PROBLEM TO WORK ON.
Exact reproduction required: the lines below from the line with "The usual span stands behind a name" to the line with "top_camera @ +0", both ends included, and no others.

DATA FOR THIS EXERCISE.

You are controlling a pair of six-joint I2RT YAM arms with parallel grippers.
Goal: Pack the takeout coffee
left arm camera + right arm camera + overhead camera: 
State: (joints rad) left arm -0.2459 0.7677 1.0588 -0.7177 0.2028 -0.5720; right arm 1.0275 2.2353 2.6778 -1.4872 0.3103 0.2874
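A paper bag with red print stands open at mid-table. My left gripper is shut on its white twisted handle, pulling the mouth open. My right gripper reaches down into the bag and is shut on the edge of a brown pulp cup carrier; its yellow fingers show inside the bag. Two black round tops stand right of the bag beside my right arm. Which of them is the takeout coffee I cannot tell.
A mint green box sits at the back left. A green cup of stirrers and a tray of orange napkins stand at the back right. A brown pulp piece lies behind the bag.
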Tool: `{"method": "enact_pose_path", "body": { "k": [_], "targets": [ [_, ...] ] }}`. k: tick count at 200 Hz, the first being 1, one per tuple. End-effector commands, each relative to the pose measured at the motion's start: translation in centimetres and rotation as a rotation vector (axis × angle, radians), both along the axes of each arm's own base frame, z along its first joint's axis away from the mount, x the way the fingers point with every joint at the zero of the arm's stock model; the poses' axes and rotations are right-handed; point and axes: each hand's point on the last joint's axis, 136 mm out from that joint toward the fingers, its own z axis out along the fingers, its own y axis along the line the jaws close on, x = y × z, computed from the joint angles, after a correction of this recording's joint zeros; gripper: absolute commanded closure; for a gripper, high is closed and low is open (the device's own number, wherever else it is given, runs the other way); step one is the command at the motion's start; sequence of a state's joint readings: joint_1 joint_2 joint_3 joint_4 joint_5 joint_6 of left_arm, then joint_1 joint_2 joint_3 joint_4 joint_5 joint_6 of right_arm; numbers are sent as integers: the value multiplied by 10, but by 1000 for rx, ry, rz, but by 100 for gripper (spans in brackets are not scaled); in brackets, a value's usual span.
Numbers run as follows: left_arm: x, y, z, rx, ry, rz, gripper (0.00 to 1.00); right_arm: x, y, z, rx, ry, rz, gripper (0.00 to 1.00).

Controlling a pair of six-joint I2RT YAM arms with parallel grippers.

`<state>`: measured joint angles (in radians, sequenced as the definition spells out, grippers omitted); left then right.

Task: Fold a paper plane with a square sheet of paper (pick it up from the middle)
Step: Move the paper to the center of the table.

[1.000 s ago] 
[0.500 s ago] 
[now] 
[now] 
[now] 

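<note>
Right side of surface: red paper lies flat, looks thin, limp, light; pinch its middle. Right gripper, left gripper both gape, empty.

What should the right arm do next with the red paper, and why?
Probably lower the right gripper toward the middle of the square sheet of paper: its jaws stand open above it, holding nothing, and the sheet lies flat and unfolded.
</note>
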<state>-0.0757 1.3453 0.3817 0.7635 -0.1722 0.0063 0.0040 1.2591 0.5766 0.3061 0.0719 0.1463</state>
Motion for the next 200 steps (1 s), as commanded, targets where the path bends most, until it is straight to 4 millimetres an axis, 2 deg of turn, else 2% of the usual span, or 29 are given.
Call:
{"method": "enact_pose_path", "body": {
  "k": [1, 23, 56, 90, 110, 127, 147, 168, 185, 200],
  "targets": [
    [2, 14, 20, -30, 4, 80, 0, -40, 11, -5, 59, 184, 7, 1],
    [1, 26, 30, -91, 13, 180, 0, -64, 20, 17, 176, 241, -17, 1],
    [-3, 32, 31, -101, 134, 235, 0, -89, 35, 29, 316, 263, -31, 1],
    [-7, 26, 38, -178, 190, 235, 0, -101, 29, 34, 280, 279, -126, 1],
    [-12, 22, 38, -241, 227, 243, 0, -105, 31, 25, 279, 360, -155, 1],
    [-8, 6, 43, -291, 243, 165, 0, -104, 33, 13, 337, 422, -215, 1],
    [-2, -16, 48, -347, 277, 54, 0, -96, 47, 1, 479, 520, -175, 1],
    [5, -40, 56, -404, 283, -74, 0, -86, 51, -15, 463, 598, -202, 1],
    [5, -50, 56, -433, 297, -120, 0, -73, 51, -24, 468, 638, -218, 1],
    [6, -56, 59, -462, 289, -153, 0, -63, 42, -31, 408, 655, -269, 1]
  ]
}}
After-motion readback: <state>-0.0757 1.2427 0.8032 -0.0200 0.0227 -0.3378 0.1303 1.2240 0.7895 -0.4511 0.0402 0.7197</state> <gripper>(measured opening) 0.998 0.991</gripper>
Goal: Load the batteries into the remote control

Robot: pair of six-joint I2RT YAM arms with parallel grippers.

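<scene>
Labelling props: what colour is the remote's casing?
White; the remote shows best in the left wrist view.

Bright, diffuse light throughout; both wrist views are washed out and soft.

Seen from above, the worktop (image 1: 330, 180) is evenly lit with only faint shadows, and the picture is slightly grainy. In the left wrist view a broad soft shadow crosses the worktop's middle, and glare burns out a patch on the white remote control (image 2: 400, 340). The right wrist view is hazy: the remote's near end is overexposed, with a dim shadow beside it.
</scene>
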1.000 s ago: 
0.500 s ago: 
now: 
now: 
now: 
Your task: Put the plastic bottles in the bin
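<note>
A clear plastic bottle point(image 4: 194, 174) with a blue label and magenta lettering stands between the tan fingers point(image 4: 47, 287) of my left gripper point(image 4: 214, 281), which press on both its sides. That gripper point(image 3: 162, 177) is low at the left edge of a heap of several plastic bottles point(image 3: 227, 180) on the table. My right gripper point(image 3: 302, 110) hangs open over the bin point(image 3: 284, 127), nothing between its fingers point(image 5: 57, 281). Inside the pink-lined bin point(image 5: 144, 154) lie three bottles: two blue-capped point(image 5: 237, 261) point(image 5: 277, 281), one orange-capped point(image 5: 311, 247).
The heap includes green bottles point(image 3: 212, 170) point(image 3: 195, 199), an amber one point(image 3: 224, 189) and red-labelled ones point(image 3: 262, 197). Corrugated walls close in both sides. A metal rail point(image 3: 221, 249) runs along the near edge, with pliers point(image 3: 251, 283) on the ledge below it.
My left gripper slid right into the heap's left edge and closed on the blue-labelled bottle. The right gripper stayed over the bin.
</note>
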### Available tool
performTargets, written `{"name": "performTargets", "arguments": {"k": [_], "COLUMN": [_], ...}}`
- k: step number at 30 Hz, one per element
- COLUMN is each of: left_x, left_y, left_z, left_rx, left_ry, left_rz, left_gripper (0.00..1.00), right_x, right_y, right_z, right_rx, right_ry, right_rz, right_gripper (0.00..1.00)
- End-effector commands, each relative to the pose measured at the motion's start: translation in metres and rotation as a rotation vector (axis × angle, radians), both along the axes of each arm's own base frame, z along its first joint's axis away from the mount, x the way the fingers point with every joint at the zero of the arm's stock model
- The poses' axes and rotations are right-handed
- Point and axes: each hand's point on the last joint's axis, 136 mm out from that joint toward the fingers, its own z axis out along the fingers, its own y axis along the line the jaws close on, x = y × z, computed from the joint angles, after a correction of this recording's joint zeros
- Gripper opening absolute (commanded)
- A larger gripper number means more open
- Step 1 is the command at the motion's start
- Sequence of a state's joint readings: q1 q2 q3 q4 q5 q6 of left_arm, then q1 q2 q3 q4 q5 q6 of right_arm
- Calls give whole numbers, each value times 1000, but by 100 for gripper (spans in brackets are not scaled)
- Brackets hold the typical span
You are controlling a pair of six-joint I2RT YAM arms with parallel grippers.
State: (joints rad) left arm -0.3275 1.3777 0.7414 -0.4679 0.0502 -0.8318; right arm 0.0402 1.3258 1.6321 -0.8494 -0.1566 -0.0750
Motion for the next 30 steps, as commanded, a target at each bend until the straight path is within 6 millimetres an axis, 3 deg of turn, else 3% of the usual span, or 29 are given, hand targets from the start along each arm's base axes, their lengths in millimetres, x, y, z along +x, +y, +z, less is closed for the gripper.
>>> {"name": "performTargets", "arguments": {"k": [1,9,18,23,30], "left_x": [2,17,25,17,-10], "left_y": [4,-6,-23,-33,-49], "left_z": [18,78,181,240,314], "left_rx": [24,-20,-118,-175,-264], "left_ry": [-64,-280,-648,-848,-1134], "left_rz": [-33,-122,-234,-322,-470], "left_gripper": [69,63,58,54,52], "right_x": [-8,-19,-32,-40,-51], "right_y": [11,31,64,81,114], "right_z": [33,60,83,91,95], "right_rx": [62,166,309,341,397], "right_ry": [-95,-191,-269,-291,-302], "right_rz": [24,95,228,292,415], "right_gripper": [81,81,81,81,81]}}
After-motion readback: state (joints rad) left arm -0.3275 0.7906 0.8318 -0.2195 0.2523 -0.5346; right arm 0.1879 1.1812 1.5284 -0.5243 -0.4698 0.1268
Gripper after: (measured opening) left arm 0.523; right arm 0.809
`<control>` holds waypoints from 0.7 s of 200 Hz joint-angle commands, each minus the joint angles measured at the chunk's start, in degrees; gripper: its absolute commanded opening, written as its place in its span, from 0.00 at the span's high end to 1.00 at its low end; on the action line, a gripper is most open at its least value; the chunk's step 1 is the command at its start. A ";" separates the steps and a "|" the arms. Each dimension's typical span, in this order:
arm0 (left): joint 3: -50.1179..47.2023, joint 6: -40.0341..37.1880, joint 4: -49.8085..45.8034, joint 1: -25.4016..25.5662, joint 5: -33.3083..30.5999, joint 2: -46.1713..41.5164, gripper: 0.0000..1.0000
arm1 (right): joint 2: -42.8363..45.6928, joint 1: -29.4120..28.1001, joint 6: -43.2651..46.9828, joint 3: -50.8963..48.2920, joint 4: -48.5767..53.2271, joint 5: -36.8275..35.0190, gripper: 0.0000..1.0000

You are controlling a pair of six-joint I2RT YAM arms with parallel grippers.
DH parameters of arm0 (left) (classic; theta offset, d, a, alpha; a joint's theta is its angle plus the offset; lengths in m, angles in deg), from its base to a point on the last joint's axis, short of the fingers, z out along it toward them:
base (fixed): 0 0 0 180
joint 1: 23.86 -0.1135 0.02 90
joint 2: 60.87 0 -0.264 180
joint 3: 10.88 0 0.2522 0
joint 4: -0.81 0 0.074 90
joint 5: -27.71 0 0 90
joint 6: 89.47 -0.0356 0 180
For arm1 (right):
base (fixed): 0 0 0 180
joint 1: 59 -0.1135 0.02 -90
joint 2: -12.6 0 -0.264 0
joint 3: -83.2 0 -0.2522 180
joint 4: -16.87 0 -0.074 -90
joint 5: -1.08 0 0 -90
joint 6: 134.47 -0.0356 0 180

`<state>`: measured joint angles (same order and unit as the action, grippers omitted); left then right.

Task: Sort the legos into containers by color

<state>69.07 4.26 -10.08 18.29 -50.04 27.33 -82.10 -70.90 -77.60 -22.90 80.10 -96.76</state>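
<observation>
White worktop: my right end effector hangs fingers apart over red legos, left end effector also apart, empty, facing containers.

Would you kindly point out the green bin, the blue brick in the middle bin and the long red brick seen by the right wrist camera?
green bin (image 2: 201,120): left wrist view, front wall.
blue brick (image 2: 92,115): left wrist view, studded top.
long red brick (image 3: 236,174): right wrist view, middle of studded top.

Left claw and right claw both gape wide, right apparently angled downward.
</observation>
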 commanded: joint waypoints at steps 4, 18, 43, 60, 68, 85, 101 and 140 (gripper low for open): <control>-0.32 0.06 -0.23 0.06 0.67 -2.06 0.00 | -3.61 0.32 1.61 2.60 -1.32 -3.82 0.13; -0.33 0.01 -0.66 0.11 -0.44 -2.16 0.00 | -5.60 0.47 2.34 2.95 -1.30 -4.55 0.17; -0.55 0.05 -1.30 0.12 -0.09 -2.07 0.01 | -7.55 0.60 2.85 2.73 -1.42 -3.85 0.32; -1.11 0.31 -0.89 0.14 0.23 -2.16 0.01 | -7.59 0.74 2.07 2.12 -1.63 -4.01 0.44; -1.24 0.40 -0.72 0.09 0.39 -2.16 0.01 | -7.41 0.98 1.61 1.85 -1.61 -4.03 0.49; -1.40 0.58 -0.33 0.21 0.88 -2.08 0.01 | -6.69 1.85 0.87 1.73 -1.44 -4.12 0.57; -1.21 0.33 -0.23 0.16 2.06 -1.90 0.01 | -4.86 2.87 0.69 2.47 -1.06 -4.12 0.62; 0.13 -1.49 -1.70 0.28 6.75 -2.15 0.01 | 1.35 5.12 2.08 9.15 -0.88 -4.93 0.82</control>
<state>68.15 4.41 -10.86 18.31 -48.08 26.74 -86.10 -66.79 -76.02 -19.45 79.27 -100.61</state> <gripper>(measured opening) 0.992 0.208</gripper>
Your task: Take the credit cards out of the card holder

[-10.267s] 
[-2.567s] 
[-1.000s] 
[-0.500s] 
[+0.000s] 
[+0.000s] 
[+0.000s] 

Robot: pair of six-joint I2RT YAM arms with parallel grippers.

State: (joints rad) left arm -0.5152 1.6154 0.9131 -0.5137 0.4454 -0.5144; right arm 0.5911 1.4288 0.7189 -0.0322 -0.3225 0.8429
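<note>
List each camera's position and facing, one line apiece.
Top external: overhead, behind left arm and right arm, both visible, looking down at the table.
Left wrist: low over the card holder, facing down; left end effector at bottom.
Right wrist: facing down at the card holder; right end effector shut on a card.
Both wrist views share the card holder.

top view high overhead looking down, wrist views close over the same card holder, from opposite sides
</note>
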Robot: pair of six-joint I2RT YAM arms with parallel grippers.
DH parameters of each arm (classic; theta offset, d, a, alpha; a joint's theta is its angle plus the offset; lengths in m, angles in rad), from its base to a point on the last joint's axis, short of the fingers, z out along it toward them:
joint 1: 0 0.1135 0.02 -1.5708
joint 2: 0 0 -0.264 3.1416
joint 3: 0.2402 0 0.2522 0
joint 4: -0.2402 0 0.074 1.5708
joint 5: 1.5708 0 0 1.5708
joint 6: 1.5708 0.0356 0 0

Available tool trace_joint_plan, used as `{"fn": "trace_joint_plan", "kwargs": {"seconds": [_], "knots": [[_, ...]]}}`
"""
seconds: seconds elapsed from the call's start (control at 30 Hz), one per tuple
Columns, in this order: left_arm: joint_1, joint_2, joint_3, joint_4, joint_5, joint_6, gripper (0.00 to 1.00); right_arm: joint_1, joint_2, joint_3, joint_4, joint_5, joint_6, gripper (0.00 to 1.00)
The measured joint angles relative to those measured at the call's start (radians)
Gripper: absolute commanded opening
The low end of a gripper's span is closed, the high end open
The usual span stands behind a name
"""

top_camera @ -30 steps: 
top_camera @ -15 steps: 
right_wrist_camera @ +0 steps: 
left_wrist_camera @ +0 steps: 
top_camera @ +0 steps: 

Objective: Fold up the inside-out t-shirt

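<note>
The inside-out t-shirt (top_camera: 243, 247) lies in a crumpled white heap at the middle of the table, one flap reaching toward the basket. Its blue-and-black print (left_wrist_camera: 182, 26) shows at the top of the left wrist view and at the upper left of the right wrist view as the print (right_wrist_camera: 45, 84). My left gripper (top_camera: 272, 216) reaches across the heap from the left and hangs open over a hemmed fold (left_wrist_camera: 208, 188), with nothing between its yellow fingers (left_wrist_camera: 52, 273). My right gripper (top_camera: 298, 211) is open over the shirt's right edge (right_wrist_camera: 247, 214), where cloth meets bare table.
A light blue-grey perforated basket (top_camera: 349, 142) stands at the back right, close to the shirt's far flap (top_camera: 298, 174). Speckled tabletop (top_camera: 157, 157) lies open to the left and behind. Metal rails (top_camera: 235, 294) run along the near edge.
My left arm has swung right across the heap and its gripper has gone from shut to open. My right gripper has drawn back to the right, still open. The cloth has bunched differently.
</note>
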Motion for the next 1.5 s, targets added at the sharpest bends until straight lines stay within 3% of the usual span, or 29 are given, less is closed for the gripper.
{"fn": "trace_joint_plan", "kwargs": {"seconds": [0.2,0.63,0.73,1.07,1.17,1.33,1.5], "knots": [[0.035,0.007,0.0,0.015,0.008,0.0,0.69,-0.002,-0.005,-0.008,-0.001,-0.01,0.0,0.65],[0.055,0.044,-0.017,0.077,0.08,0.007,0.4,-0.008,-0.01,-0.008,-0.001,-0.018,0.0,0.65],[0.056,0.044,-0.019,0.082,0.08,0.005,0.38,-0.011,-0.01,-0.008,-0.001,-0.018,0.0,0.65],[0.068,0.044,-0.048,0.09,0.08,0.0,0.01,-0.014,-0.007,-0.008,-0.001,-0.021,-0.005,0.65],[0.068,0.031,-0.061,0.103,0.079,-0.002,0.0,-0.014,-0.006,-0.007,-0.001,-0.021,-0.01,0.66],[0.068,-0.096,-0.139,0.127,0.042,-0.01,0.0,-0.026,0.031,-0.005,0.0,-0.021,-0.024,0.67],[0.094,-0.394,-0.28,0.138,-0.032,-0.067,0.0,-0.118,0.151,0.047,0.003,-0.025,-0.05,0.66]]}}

RESPONSE TO THE EXERCISE.
The usual span stands behind a name
"""

top_camera @ -30 steps: 
top_camera @ -15 steps: 
right_wrist_camera @ +0 steps: 
left_wrist_camera @ +0 steps: 
top_camera @ +0 steps: 

The exercise is done; no more work remains.